[pmwiki-users] New feature proposal - need help with markup selection

Wed Mar 16 06:42:56 CST 2005

Hi all,

here's a large-ish feature proposal. I have done all the feasibility 
research and will implement it for a Wiki that I set up for a friend, 
but I'd like to ask here for improvements and whether it's useful as an 
inclusion in the official PmWiki distribution.

Here goes:

I propose two extensions with a very useful synergy: substitutions, and 
repeat groups.

Substitutions are supposed to work as follows:
* Writers insert markup that assigns a value to a symbol.
* Writers use the symbol in other places of the page. When rendering, 
PmWiki substitutes the values for the symbols.

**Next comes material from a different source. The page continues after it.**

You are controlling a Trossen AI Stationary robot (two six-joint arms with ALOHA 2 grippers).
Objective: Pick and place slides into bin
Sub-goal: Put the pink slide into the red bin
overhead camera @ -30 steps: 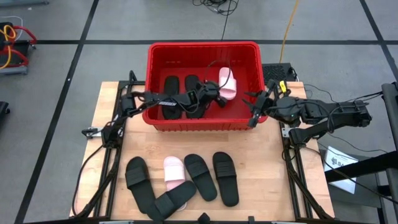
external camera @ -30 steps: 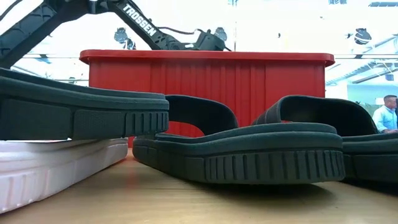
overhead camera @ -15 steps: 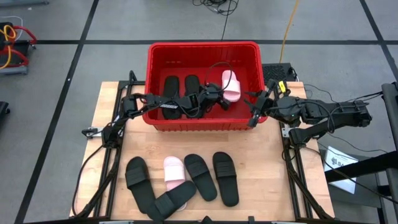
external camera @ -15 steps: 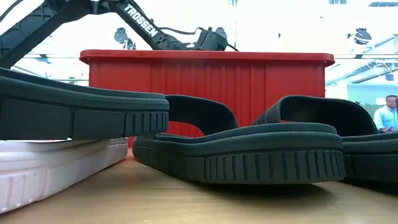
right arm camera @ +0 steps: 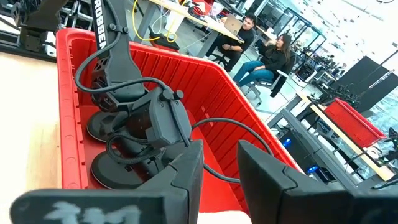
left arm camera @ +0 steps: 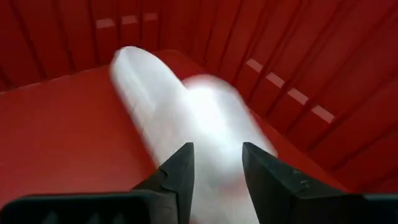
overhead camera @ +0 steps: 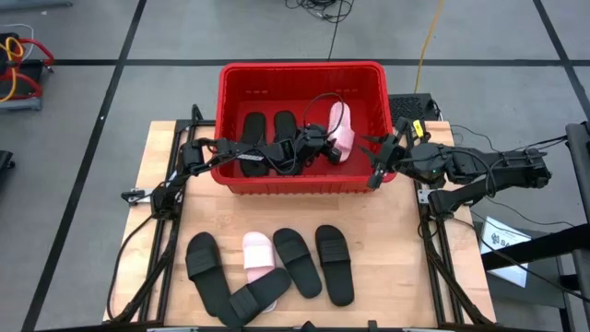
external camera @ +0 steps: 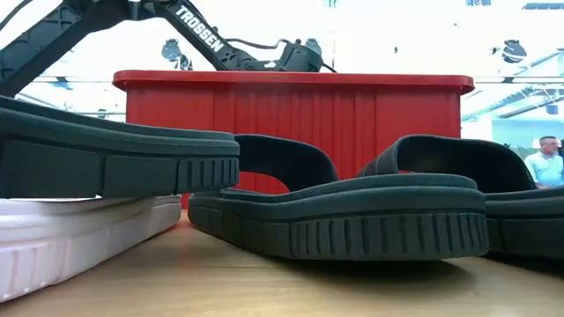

This has the following advantages:
* Largeish texts can be defined once and for all, without need for 
typing the same thing over and over again. (Especially useful if the 
full text contains a lot of markup, e.g. some complicated
* The "print" skin could leave the symbols in, and print them as 
footnotes at the bottom of the page. (The Wiki installed at the Ubuntu 
site does this, and it's a nice idea.) I'm not sure whether this 
"outsourcing" should be done just in the "print" skin, or in general.
* It can be used to decouple table layout from table contents, like this:

|| &TH1  || &TH2  ||
|| &TD1a || &TD2a ||
|| &TD1b || &TD2b ||

&TH1 = foo
&TH2 = bar

&TD1a = This is a very lengthy text that goes into the very first table 
cell.
&TD2a = This is a very lengthy text that goes into the second cell of 
the first line.

&TD1b = This is a very lengthy text that goes into the first cell of the 
second line.
&TD2b = This is a very lengthy text that goes into the second cell of 
the second line.

Repeat groups are supposed to work as follows:
* There's new markup, say (:do:)...(:default:)...(:done:). It can be 
nested (not sure how to implement that best using regexps though... 
depends on the details of how rules are applied: if they are applied 
repeatedly, and from the beginning of the text, until they don't find an 
applicable substitution point, then it's no problem; otherwise I'll 
probably have to do some serious programming).
* The stuff between (:do:) and (:default:) is examined for the use of 
symbols. For each symbol, the appropriate expansion is substituted in. 
This "eats up" one definition for each symbol (it isn't available). This 
substitute-the-symbols-and-eat-the-definition process is repeated until 
no more definitions are left (yes, I'm assuming there are multiple 
definitions for symbols). If one symbol has less definitions than 
others, then the last definition is revived until all symbols have run 
out of definitions. (The example below will clarify this.)
* If there is no definition for any symbol, then the text between 
(:default:) and (:done:) is used. Likewise if the text between (:do:) 
and (:default:) doesn't contain any symbols.

Here's an example:

--- snip ---
|| Term || Definition ||
(:repeat:)
|| &T   || &D         ||
(:default:)
|| &ND                ||
(:done:)

&ND = There are no definitions yet.

&T = foo
&D = This is the archetypical [[metasyntactic variable]] used in 
[[Computer Science]] lectures.

&T = bar
&D = This is used if the lecturer need a second [[metasyntactic variable]].

&T = baz
&D = This is used if the lecturer needs a third one. Last seen in the 
form of "function foo (bar: baz)".

&T = fump
--- snip ---

The nice thing here is that it makes it easy to add additional rows to a 
table, with minimal syntactic fuss.
I purposely inserted an error: there's no &D for the last &T. The last 
line of the generated table will, hence, contain a repetition of the 
last &D definition - an obvious error, but easily corrected by adding a 
line that reads

--- snip ---
&D =
--- snip ---

leaving the last table line conveniently empty until the author finds 
something witty to write for "fump" :-)

There's an interesting extension, though I have no current plans to 
actually implement that: Definitions could refer to a database query, 
and PmWiki could iterate down the resulting rows and take the 
definitions from there. Of course, this extension won't help those with 
no databases, but those who do have one could take a huge advantage from 
this kind of functionality.

Another interesting alternative would be taking definitions from text 
files. This should please the database-challenged among us :-)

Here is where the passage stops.